What to work on –
Which lines of the data below contain "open"? Please show them all.
--- Data block Enclosed Below ---
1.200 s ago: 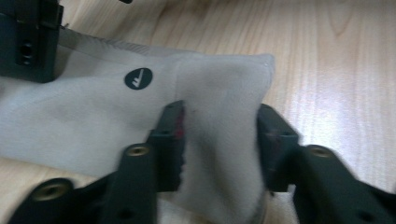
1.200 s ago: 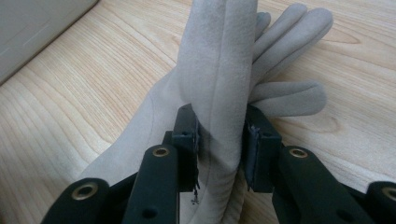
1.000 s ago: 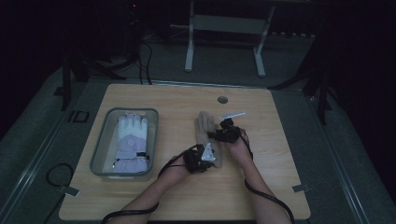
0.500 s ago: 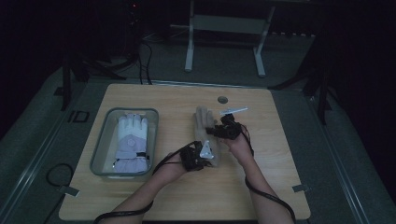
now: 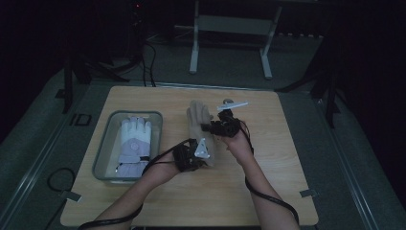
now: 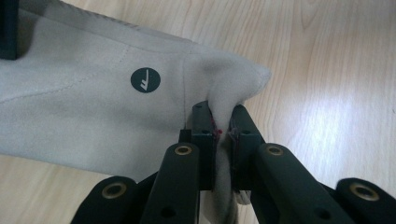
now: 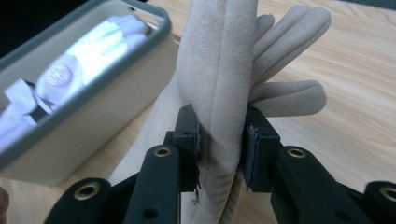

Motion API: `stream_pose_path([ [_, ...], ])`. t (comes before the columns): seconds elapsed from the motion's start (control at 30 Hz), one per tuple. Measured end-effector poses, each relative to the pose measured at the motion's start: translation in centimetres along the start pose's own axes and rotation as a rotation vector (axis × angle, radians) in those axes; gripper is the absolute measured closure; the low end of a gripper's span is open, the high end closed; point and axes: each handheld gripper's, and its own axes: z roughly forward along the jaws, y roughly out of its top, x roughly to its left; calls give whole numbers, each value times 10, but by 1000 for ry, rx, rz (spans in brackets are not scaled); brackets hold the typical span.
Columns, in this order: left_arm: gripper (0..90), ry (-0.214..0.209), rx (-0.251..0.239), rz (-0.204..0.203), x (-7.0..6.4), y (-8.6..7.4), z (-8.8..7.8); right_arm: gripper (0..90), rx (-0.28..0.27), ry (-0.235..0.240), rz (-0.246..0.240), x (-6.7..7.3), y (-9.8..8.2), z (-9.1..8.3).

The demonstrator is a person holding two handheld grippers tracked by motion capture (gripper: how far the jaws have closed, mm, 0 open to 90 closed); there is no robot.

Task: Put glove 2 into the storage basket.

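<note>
Black hand-held gripper point(image 6: 223, 135), brass-ringed screw holes, trailing black cables, bare forearms

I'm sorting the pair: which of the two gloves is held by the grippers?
The beige glove, out on the table: the left gripper pinches its cuff, the right gripper its side. The white glove lies untouched in the grey bin.

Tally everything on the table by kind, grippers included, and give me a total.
Gloves: 2, a beige glove pinched by both grippers and a white glove lying in the bin
Bins: 1, the grey bin
Grippers: 2, the left gripper and the right gripper
Small round things: 1, a disc near the far edge, too small to identify
Total: 6
</note>
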Motion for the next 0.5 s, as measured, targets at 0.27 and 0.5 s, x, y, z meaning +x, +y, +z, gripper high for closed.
stream_pose_path([
  [0.27, 840, 22, 3, -6, 3, -11, -33, 706, -20, 34, -28, 22, 18, 3],
  [0.5, 839, 35, 11, -24, 5, -25, -50, 706, -15, 62, -55, 40, 32, 13],
])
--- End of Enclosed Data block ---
Answer section –
Motion API: `stream_pose_path([ [_, ...], ])`. t (comes before the columns): seconds elapsed from the motion's start (control at 30 Hz), one per tuple. Measured end-effector poses, each relative to the pose measured at the motion's start: translation in centimetres along the start pose's own axes and rotation as a rotation vector (axis × angle, radians) in those axes; gripper is the absolute measured closure; the low end of a gripper's span is open, the high end closed; point and axes: each handheld gripper's, and its own axes: z roughly forward along the jaws, y roughly out of its top, x roughly to its left; calls give whole numbers, each value times 10, but by 1000 for ry, rx, rz (spans in brackets are not scaled); brackets hold the typical span.
The demonstrator is a person holding two handheld grippers tracked by motion capture (gripper: how far the jaws have closed, mm, 0 open to 90 closed); there is no robot.

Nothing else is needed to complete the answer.